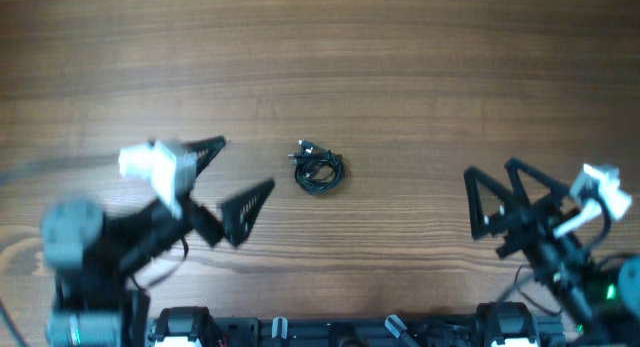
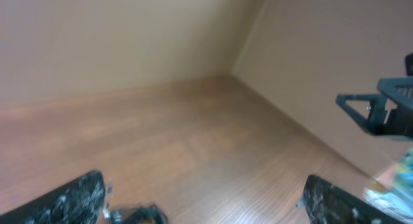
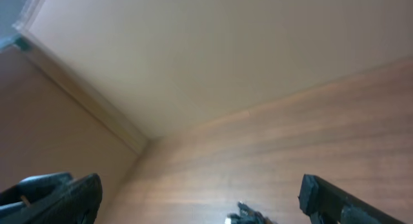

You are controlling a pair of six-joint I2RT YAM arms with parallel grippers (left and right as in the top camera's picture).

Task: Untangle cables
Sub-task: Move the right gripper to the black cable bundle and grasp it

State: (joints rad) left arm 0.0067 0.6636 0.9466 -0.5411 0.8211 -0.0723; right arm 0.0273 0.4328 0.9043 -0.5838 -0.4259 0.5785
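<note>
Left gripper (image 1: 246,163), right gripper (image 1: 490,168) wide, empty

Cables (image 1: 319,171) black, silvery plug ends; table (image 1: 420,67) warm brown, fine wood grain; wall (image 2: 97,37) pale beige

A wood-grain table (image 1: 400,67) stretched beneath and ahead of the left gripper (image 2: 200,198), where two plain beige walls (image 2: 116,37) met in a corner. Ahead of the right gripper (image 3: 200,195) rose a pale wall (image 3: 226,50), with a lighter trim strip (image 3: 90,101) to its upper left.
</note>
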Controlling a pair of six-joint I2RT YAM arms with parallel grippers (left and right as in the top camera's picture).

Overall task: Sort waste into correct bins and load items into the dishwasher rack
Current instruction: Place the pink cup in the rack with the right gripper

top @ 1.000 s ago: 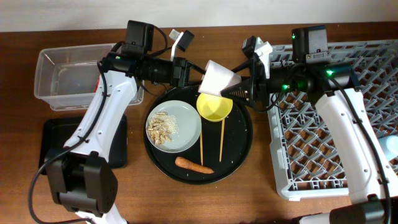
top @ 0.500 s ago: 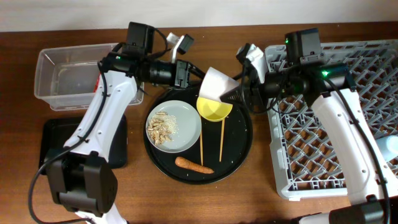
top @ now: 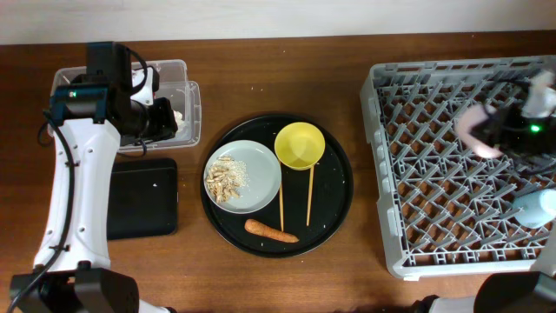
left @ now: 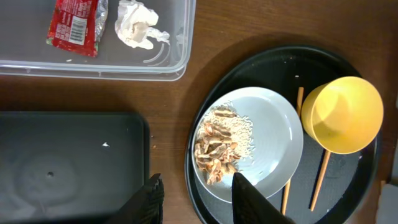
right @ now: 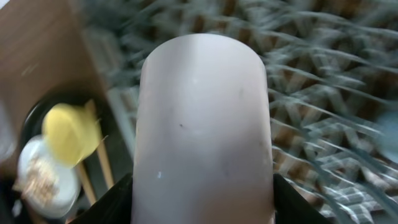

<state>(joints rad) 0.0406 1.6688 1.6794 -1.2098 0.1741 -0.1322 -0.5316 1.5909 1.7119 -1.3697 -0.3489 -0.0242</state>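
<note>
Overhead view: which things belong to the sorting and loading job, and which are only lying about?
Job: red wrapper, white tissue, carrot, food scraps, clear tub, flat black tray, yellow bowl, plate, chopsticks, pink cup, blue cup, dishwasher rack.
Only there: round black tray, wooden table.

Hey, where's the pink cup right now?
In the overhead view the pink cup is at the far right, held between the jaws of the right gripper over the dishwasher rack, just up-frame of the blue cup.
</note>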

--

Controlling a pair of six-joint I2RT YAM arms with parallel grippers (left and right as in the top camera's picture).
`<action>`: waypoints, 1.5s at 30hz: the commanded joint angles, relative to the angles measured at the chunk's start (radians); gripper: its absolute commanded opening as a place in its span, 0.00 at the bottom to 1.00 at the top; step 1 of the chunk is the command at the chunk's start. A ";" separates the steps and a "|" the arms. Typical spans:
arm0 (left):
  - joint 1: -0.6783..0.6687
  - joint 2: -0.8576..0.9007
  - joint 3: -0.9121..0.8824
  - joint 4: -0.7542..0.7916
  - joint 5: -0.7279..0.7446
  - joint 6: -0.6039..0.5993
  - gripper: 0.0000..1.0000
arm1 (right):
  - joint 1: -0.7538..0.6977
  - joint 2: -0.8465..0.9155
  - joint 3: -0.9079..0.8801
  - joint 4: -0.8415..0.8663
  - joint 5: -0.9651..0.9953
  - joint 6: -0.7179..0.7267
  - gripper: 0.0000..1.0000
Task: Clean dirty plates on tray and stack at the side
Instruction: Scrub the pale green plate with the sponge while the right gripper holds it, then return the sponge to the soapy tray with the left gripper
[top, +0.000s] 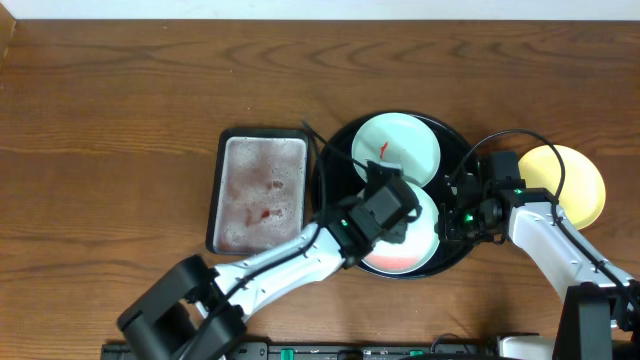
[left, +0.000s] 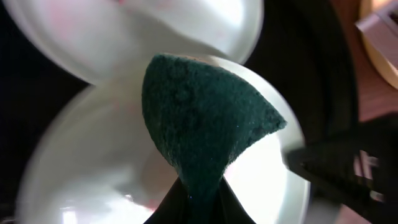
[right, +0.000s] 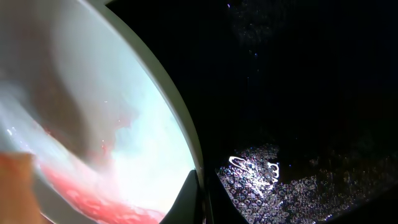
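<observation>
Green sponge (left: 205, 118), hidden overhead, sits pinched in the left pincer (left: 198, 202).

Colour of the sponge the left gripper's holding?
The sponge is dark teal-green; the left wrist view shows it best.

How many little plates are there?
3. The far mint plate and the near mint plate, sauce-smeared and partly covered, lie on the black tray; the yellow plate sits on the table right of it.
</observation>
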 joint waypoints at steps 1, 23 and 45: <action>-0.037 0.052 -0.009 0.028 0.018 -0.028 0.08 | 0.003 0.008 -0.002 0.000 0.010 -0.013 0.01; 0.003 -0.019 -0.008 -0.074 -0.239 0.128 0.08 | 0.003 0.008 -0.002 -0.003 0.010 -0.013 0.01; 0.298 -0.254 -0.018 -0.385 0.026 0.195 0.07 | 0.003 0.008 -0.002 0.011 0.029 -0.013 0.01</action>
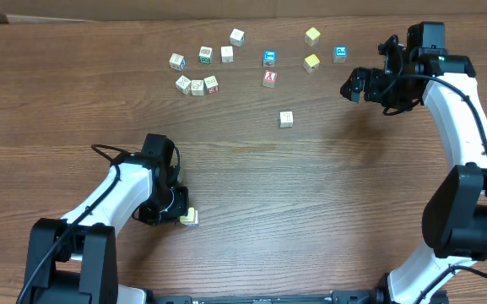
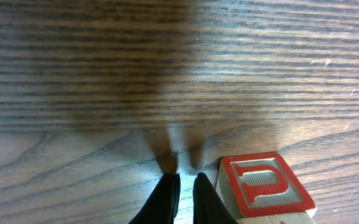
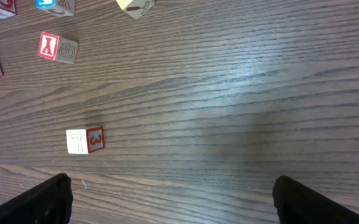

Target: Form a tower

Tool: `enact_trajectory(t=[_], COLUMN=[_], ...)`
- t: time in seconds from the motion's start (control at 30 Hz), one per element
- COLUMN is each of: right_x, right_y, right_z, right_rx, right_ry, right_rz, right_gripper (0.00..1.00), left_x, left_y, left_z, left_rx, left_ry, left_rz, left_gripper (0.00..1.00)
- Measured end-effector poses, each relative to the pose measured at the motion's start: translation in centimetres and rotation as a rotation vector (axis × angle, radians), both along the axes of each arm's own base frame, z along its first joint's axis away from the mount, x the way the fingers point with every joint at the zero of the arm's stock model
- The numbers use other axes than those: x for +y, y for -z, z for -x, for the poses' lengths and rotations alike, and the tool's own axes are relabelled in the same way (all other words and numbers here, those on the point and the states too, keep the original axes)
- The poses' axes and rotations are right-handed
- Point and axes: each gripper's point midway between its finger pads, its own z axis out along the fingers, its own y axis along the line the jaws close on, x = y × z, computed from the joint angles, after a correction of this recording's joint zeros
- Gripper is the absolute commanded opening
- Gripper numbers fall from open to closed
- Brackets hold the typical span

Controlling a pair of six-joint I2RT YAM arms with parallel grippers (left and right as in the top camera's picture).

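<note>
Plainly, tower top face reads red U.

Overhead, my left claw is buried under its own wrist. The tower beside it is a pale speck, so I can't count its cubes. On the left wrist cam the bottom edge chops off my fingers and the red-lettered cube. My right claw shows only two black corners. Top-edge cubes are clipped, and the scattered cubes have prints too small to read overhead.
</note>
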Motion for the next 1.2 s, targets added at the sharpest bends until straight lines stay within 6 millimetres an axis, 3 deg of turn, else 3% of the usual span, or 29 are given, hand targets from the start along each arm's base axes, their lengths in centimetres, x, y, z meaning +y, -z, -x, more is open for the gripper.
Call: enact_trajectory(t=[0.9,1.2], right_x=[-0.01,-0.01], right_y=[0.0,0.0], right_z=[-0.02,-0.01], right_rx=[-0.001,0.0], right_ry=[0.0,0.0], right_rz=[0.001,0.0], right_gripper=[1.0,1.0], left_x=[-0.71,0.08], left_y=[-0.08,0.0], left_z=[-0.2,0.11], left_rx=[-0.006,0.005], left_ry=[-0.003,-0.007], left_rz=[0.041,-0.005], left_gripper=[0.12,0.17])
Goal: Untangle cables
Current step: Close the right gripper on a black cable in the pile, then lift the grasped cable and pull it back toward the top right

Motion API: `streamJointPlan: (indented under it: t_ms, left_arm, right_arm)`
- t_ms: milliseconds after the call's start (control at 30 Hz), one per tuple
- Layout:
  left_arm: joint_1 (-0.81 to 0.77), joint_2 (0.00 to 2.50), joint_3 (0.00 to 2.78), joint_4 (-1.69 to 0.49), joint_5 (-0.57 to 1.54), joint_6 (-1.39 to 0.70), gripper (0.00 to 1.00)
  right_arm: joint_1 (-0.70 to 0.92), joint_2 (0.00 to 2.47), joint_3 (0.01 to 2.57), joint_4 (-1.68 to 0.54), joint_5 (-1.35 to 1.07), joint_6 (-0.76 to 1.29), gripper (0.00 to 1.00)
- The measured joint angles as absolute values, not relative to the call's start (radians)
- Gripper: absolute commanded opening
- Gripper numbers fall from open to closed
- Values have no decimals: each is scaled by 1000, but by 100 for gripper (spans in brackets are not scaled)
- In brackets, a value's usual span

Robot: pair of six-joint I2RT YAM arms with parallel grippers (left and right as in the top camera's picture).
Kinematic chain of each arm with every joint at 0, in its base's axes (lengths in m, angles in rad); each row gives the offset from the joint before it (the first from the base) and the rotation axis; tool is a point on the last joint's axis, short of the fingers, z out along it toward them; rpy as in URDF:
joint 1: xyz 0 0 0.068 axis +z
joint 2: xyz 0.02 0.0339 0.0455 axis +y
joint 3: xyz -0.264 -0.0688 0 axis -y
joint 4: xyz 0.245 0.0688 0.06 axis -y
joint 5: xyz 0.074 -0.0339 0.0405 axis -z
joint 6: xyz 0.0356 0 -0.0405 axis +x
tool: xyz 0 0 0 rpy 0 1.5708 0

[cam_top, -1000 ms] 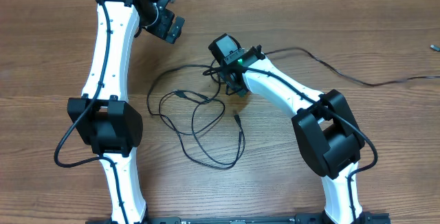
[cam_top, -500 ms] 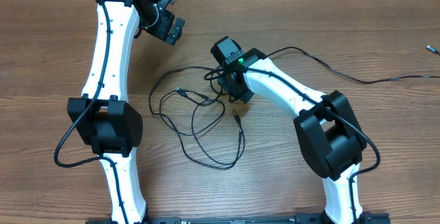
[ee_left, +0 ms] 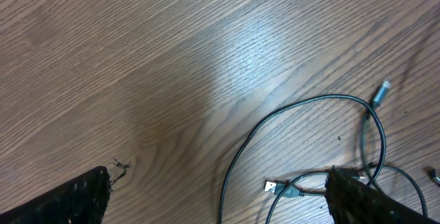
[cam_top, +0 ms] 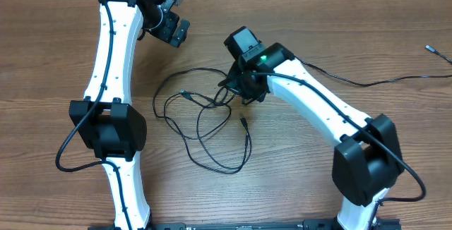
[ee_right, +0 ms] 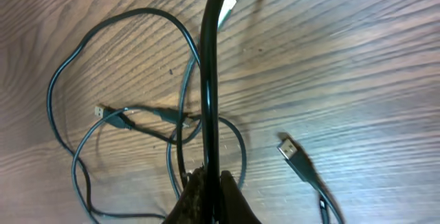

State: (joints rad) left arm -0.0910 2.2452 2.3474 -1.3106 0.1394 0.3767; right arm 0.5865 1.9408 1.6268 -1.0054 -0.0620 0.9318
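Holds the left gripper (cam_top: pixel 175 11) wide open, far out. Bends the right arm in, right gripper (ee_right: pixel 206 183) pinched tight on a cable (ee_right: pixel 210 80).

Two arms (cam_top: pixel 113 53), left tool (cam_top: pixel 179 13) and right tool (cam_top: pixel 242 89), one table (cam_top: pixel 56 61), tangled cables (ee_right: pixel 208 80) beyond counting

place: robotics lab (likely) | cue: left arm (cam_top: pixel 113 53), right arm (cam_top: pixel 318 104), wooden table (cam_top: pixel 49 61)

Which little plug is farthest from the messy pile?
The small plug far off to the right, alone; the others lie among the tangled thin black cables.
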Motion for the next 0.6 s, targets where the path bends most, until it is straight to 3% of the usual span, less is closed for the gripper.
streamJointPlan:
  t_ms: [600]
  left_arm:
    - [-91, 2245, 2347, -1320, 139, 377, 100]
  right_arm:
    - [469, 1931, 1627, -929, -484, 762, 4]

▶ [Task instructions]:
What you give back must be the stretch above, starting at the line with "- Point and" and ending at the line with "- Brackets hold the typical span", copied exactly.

▶ [Result]:
- Point and axes: each gripper's point midway between its finger pads, its own z axis out along the fingers, its own y axis along the line the jaws close on, x = y × z, computed from the joint angles, after a correction of this recording's joint zeros
- Gripper is the absolute commanded opening
- Gripper numbers fall from open to closed
- Brackets hold the typical span

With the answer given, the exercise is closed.